Silicon Valley has seen several major parks change ownership and face redevelopment in recent years. Many sit on choice real estate in a region of high property prices and soaring demand for housing.

Santa Clara County has 108 parks, including 59 in San Jose, according to state figures. San Mateo has 24, Alameda has 56 and Contra Costa has 72.

But city and park officials this week sought to reassure residents, with San Jose council members introducing a new measure to protect two parks zoned for high-density housing: Westwinds and Mountain Springs.

Westwinds is one of the biggest parks in the state and the largest in San Jose with 723 homes and 1,600 residents. A dispute between property owners Nicholson Family Partnership and park managers MHC Operating over the park’s future has spilled over into Santa Clara County Superior Court.

MHC accused the family partnership in court of demanding that MHC evict all residents by the end of the management contract in August 2022. Both sides say they support park residents and seek to preserve affordable housing for the community.

The family partnership said in a new statement to this news organization they plan to redevelop the property while preserving affordable and stable housing for park residents. The family declined to release any project details, and no proposal has been submitted to the city.

“Our intention is to work collaboratively with the city to arrive at a long-term redevelopment of the property that protects the tenants, while simultaneously offering a positive outcome to help ameliorate the city’s housing shortage, including the provision of an affordable housing component,” Bruce Nicholson, co-manager of the partnership, said in a statement.

MHC, a division of Chicago-based Equity LifeStyles, owns or manages more than 200 manufactured home parks across the country. The local management sent Westwinds residents another letter on Jan. 10 laying the threat of eviction on the family partnership.

San Jose city leaders on Wednesday re-started a proposal — stalled late last year — to add redevelopment regulations for Westwinds and Mountain Springs.
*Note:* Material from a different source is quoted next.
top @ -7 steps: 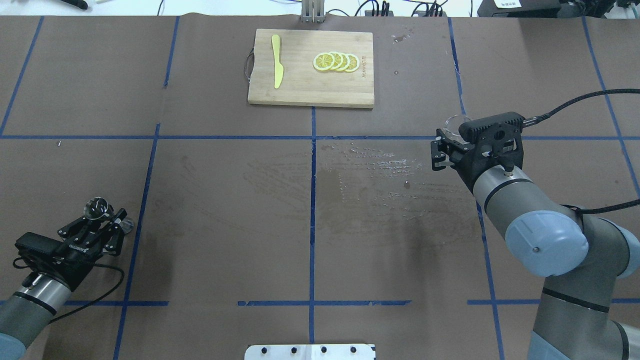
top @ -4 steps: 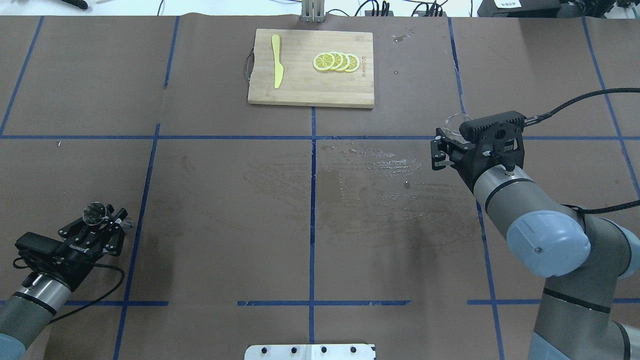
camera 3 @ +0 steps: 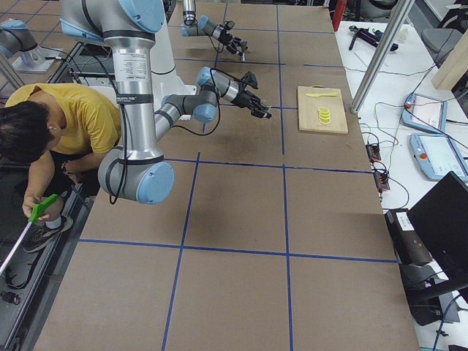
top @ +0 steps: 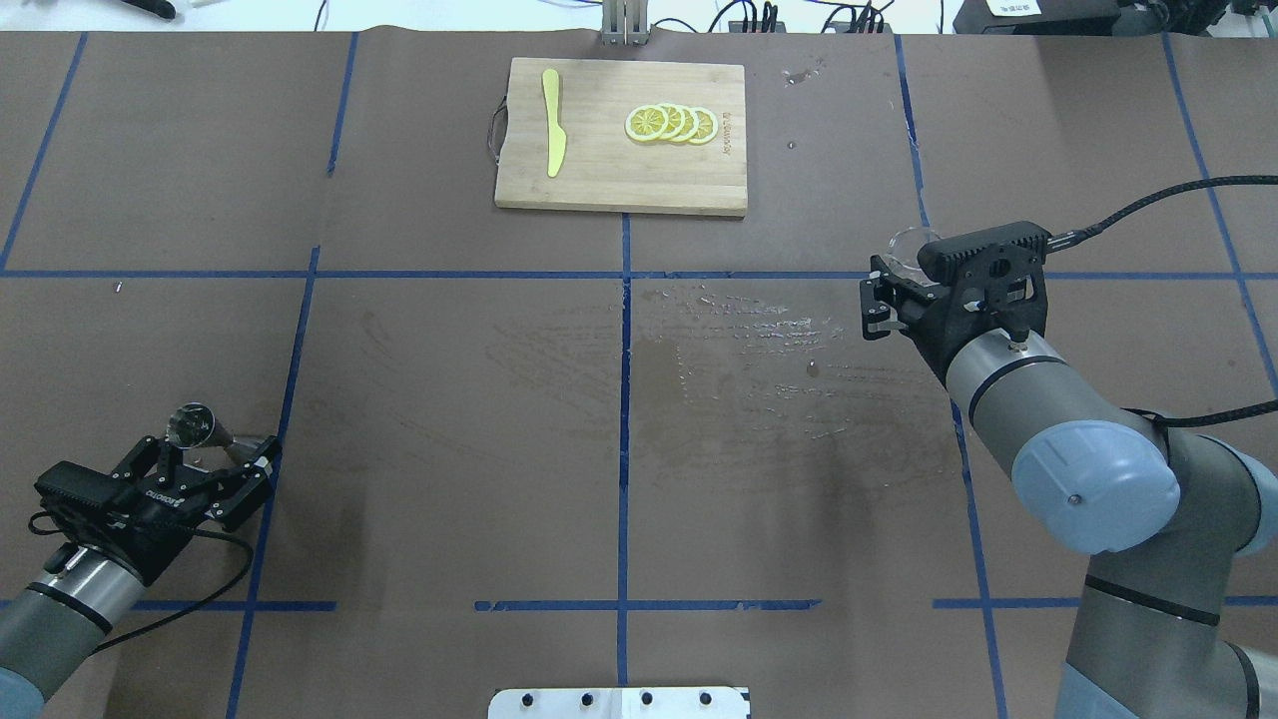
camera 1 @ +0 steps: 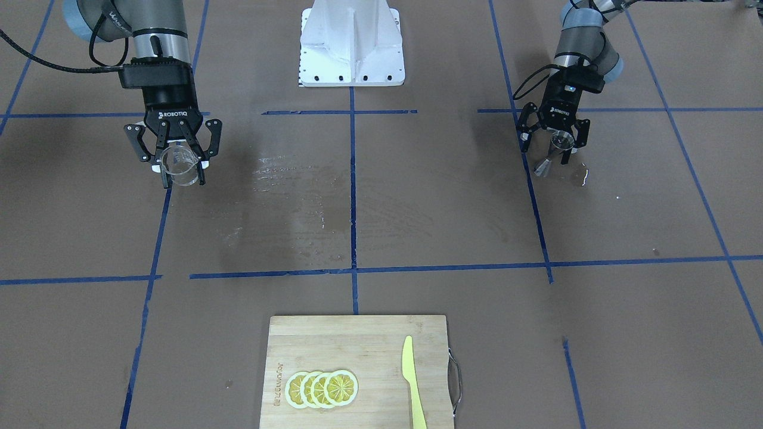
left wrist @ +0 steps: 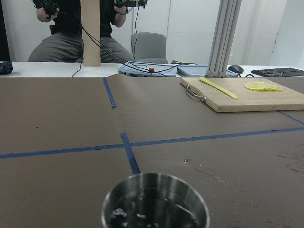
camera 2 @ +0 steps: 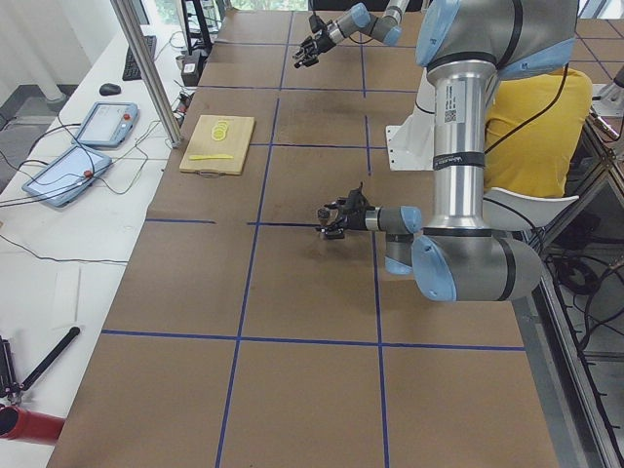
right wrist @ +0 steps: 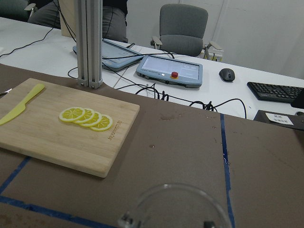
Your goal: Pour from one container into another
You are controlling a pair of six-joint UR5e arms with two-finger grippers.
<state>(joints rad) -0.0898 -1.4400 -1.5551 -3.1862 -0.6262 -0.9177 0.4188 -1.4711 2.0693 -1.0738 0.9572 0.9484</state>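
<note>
Lower left of the overhead view, the left pincer (top: 205,469) has dropped and spread, freeing the jigger (top: 192,424); upper right, the right pincer (camera 1: 180,156) clamps the glass cup (camera 1: 177,165), raised for pouring.

Glass cup (right wrist: 183,206) rim lowermost; beyond, cutting board (right wrist: 57,130) bearing lemon slices (right wrist: 86,118).

**Glass, steel and matt paper**

The cup (camera 1: 179,165) is clear, glossy glass. The jigger (top: 200,429) is shiny brushed steel. Matt brown paper covers the table (top: 449,449), wet-streaked mid-table. The far cutting board (top: 621,137) is pale wood; its knife (top: 552,122) looks like smooth yellow plastic.
</note>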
The new proposal would deem them mobile home communities and stiffen requirements for redevelopment.

The proposals are expected to receive at least three public hearings and culminate with a City Council vote in March.

San Jose Mayor Sam Liccardo said the primary purpose of the new zoning was to require City Council approval for any redevelopment of the two parks. “The second purpose is to enable 700 families to get a good night’s sleep for the first time in two weeks,” he said. “Council is not going to allow for any redevelopment unless the overwhelming majority of residents think it’s a fair deal.”

But mobile home park advocates and residents fear more disruption ahead.

O’Connell, an advocate with the Golden State Manufactured-Home Owners League, and Ryan Jasinsky, a representative of local park owners, wrote in a joint letter to the San Jose City Council that they have been “overrun” with calls from residents.

O’Connell and Jasinsky, members of the city housing and community development commission, scolded council members for keeping them in the dark about the potential redevelopment. “By working together, we can help stem the hysteria,” they wrote.

Licccardo said city officials would continue to provide updates through public hearings and city websites.

Sunnyvale real estate agent Denise Casey, who specializes in mobile home sales, said she’s received a steady stream of calls from panicked homeowners.

Casey advised her clients to sit tight, and pointed to the recent settlement mobile home owners in Winchester Ranch received under a deal finalized Wednesday by the San Jose City Council. Displaced residents will be reimbursed for the value of their homes, and are eligible for rent subsidies and units in that park’s new development.

Protections for mobile home owners during redevelopment in San Jose include a fair-market-value purchase of their home, moving assistance and rental subsidies. Sunnyvale, home to the two largest parks in the Bay Area, has special designations for mobile home parks, and any redevelopment requires multiple public hearings and approval from the City Council.

“In every conversion I’ve seen,” Casey said, “the (home) owners made out.” Her best advice, she added, was to “hold on and see what happens.”

Westwinds residents said they’re unsure what comes next — and that worries many.

Jim Canova, a longtime resident and school board member, said residents need to form a homeowners association and take steps to purchase the property. A resident-owned park, he said, would give the community long-lasting stability.

“This is our neighborhood,” Canova said. “We have to get rid of that cloud.”

Walt Blanchard, 64, moved into the park in 1990. “We could afford it,” he said, “and it was close to where we worked.” Blanchard would be happy to stay in the park, but the eviction warning has been stressful for his family.

Blanchard’s 27-year-old daughter, Theresa, loves the tight-knit Westwinds community. “I would like to stay here. This is home,” Blanchard said. Now, she said, “it’s definitely scary.”